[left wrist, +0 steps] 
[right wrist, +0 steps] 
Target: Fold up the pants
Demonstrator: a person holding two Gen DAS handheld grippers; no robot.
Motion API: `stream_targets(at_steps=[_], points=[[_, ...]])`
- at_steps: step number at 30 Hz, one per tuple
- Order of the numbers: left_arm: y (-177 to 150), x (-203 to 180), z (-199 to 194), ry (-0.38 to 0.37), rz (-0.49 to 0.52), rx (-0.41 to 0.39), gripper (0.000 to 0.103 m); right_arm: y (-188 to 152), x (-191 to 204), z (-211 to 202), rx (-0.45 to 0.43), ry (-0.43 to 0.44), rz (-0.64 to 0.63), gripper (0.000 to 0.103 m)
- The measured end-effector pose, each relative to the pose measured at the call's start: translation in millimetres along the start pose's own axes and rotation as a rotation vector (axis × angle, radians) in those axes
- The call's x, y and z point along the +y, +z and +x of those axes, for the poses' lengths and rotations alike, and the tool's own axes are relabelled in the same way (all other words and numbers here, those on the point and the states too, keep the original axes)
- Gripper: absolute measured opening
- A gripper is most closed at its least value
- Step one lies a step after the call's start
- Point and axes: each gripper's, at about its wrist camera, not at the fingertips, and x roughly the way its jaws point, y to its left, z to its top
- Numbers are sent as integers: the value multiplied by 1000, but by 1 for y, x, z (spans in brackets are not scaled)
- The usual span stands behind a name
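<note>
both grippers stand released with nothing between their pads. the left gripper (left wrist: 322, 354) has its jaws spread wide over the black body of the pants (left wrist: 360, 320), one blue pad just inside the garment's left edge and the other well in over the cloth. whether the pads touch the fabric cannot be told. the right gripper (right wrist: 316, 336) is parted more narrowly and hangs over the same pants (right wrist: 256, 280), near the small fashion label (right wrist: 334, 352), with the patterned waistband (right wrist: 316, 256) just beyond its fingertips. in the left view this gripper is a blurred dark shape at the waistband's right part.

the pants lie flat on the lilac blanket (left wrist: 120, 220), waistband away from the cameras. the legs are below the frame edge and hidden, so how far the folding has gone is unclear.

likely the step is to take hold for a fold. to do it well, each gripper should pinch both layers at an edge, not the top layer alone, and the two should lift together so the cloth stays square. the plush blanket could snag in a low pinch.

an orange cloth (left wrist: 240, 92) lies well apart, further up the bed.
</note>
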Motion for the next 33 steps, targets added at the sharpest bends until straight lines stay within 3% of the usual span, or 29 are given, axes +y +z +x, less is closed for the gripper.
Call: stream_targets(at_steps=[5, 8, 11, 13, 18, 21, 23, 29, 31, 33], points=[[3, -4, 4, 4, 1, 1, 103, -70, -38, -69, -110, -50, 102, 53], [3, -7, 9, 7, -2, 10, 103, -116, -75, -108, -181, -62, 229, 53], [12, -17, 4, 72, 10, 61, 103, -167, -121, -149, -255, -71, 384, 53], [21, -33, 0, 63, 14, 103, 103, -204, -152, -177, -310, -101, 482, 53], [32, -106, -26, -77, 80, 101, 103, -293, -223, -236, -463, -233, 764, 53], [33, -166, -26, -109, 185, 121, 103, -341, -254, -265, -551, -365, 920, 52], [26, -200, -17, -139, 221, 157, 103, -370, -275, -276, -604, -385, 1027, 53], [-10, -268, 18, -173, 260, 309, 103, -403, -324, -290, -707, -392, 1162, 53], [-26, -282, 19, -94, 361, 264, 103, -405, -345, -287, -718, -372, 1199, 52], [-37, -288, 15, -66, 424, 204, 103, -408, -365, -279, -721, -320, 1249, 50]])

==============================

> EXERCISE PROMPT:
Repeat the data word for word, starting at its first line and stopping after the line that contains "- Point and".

> YOUR SOLUTION:
[left wrist, +0 steps] 
[right wrist, +0 steps] 
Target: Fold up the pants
Demonstrator: a person holding two Gen DAS handheld grippers; no robot.
Motion API: `stream_targets(at_steps=[_], points=[[_, ...]])`
- at_steps: step number at 30 Hz, one per tuple
- Order of the numbers: left_arm: y (-177 to 150), x (-203 to 180), z (-199 to 194), ry (-0.38 to 0.37), rz (-0.49 to 0.52), rx (-0.41 to 0.39), gripper (0.000 to 0.103 m); right_arm: y (-188 to 152), x (-191 to 204), z (-211 to 202), rx (-0.45 to 0.43), ry (-0.43 to 0.44), rz (-0.64 to 0.63), gripper (0.000 to 0.103 m)
- The measured end-effector pose, each relative to the pose measured at the call's start: translation in millimetres along the start pose's own axes and rotation as a rotation vector (axis × angle, radians) in those axes
- The call's x, y and z point along the +y, +z and +x of those axes, for the poses' lengths and rotations alike, and the tool's own axes are relabelled in the same way (all other words and numbers here, those on the point and the states too, keep the original axes)
- Gripper: absolute measured opening
- A gripper is most closed at its least value
- Step one lies a step after the call's start
- Point and axes: each gripper's, at about its wrist camera, not at the fingertips, and x roughly the way its jaws point, y to its left, z to its top

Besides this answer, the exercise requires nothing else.